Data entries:
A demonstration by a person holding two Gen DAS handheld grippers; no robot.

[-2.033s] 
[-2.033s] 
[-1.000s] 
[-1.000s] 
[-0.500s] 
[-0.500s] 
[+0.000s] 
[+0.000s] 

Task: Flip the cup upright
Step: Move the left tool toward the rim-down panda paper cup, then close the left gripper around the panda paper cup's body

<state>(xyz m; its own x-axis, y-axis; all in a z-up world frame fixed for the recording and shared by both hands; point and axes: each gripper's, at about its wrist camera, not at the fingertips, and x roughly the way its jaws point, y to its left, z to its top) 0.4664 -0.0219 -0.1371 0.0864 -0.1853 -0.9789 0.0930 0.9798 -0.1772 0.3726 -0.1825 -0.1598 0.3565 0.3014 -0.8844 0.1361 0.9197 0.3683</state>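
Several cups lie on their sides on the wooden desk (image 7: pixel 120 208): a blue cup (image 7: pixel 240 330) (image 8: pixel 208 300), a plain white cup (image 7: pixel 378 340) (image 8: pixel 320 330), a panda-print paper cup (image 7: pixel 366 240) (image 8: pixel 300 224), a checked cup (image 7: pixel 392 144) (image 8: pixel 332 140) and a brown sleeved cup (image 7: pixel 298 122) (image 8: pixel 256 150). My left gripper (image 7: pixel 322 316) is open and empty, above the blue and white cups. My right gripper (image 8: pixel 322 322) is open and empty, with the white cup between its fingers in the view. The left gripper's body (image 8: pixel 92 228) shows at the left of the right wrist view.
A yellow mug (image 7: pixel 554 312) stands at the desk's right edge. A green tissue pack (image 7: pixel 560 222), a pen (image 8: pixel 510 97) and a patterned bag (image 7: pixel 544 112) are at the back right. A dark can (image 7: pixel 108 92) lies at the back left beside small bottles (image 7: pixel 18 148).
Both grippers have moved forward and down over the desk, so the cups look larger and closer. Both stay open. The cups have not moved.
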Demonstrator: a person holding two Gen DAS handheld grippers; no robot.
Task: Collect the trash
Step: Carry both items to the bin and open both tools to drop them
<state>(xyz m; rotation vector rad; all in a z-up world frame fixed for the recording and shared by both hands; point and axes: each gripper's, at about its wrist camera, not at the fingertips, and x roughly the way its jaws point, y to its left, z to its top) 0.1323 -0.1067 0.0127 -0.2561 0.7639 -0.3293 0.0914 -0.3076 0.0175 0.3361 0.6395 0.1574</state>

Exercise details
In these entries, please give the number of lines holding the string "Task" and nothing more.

Reply
2